Back then, coffee houses brought people and ideas together; they inspired brilliant ideas and discoveries that would make Britain at the time the envy of the world. The first stocks and shares were traded in Jonathan’s coffee house by the Royal Exchange; merchants, ship-captains, cartographers, and stockbrokers coalesced into Britain’s insurance industry at Lloyd’s on Lombard Street; and the coffee houses surrounding the Royal Society galvanized scientific breakthroughs. Isaac Newton once dissected a dolphin on the table of the Grecian Coffeehouse. It was the coffee house, not just the coffee, that used to be the epicenter of creativity for people to build forward momentum in an attempt to innovate and create a brighter future.

But how much of this burst of innovation can be traced back to the drink itself? For those of us accustomed to silky-smooth flat whites brewed with mathematical precision in one of London’s independent cafes, the taste of eighteenth-century coffee would be completely unpalatable. People in the eighteenth century found it disgusting too, routinely comparing it to ink, soot, mud, damp and, most commonly, excrement. But it was addictive, a mental and physical boost to punctuate the working day, and a gateway to inspiration; the taste was secondary. Today, the taste is primary; and community, infrastructure, innovation and collaboration secondary.
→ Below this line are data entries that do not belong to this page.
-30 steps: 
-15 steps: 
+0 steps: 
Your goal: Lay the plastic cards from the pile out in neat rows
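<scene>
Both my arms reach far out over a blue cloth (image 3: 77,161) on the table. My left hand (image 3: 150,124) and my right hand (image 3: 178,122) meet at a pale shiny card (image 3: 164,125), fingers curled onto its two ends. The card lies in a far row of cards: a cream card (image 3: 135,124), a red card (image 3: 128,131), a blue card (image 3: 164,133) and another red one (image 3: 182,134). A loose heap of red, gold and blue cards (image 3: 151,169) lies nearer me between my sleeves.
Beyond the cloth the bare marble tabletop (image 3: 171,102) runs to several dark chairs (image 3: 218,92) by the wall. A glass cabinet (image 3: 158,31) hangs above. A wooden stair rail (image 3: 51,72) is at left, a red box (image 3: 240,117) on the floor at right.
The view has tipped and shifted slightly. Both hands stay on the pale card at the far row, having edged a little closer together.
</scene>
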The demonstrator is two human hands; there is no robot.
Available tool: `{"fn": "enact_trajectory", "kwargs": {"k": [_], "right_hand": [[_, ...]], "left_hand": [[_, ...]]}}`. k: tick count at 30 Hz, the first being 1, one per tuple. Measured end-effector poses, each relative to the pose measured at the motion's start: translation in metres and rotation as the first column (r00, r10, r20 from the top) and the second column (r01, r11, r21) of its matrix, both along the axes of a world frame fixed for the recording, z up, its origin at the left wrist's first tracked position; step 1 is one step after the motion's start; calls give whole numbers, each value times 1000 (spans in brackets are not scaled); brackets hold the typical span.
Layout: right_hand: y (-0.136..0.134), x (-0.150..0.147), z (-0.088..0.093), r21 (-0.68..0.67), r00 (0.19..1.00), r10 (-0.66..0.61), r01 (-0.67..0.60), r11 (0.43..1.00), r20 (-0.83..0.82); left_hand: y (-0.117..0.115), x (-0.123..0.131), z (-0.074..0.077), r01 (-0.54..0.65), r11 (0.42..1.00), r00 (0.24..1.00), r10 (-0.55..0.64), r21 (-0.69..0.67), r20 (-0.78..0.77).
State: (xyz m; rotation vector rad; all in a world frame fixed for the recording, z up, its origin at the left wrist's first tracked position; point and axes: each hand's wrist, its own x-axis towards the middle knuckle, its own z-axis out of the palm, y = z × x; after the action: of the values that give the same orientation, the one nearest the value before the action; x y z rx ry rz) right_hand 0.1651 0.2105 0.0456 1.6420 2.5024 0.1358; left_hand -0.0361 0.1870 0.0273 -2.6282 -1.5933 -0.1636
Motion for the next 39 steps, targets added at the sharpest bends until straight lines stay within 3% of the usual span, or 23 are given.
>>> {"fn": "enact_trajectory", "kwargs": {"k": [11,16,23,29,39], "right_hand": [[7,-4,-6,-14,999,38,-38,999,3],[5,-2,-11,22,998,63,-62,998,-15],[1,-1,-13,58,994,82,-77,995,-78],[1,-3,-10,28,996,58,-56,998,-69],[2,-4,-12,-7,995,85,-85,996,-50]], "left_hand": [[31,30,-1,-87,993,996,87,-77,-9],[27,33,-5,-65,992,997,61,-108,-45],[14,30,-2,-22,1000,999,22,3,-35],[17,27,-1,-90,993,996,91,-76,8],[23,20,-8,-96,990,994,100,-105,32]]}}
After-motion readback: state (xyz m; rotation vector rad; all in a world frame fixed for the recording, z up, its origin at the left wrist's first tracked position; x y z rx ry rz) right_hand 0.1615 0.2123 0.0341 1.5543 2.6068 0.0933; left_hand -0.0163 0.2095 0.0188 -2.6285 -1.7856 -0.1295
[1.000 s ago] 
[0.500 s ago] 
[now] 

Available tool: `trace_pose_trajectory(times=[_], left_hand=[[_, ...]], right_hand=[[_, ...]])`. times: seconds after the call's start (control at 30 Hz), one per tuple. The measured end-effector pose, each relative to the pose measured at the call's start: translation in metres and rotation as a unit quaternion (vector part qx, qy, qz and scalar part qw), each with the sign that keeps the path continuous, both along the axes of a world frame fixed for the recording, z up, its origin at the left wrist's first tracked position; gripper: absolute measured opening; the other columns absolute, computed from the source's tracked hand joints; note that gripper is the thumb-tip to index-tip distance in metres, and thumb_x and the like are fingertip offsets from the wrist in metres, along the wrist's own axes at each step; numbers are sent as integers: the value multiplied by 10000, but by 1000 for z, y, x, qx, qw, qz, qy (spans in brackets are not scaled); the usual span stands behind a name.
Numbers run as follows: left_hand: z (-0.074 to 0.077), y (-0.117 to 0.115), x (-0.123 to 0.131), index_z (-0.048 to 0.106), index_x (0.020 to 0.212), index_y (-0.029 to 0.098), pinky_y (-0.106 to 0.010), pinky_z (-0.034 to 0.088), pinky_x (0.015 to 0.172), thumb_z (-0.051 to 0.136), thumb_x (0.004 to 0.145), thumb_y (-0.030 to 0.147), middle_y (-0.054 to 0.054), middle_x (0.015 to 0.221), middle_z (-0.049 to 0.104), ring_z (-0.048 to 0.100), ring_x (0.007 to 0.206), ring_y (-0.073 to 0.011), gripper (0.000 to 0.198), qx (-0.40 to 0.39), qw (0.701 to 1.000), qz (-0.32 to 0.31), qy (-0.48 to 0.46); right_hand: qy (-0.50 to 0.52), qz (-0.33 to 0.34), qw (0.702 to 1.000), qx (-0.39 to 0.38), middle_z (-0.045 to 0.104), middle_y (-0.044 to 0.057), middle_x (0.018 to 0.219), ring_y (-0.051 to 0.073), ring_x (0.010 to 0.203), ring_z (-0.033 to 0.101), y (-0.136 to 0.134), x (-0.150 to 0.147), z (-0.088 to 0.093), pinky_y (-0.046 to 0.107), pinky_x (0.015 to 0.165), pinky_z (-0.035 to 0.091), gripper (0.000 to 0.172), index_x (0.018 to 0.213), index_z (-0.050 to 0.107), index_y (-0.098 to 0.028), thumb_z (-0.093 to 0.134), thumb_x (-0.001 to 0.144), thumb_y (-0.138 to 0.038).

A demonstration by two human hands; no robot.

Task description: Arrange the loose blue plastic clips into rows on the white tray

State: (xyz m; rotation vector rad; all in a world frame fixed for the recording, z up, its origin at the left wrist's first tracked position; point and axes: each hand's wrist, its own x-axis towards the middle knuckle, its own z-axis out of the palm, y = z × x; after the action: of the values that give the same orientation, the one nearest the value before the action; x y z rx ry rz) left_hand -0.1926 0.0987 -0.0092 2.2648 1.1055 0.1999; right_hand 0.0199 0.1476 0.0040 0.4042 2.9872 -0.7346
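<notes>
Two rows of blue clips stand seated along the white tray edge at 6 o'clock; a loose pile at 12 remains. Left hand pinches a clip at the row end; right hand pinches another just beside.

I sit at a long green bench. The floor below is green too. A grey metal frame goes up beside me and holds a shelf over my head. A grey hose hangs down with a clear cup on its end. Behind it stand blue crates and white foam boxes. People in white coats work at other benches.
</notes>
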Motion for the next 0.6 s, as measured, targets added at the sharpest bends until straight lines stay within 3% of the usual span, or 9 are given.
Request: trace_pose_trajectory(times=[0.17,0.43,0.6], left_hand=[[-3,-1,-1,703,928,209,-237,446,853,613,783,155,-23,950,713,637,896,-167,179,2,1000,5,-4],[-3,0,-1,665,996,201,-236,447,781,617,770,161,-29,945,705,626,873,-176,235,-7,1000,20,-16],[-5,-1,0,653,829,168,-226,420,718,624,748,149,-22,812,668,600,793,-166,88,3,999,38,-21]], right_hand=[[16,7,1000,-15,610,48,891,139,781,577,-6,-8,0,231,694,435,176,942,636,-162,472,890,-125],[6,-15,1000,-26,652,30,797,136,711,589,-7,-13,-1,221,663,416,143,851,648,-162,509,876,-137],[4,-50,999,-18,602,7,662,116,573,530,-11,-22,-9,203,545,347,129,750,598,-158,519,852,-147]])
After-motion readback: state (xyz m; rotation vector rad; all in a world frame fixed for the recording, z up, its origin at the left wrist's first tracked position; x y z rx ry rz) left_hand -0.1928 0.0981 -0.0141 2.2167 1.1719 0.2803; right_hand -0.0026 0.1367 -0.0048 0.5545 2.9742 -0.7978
We’ve lost our way, and the modern patron; the dreamer, the innovator, the writer, the connector, is crying out for what we must responsibly deliver.

WE MUST REMEMBER THE PAST TO FORGE OUR FUTURE

The flavors found in the latest incarnation of coffee shops today are undoubtedly superior to the past, but the vanishing opportunities for intellectual engagement and spirited coworking and collaboration with colleagues or even strangers have been quite a trade-off. Furthermore, the people that now flood coffee houses during a period of technological superiority combined with workforces that are being transformed remotely and virtually, with innovators and entrepreneurs who are being activated more efficiently, are initially displaced, settling for what we deem modern, because of an enhancement in taste, yet is more outdated than perhaps it’s very origin.

It was 5,500 years ago we unified the wheel and axle to make possible early forms of transportation, today we must unify coworking tools and coffee houses to power and accelerate modern forms of innovation, productivity, and community.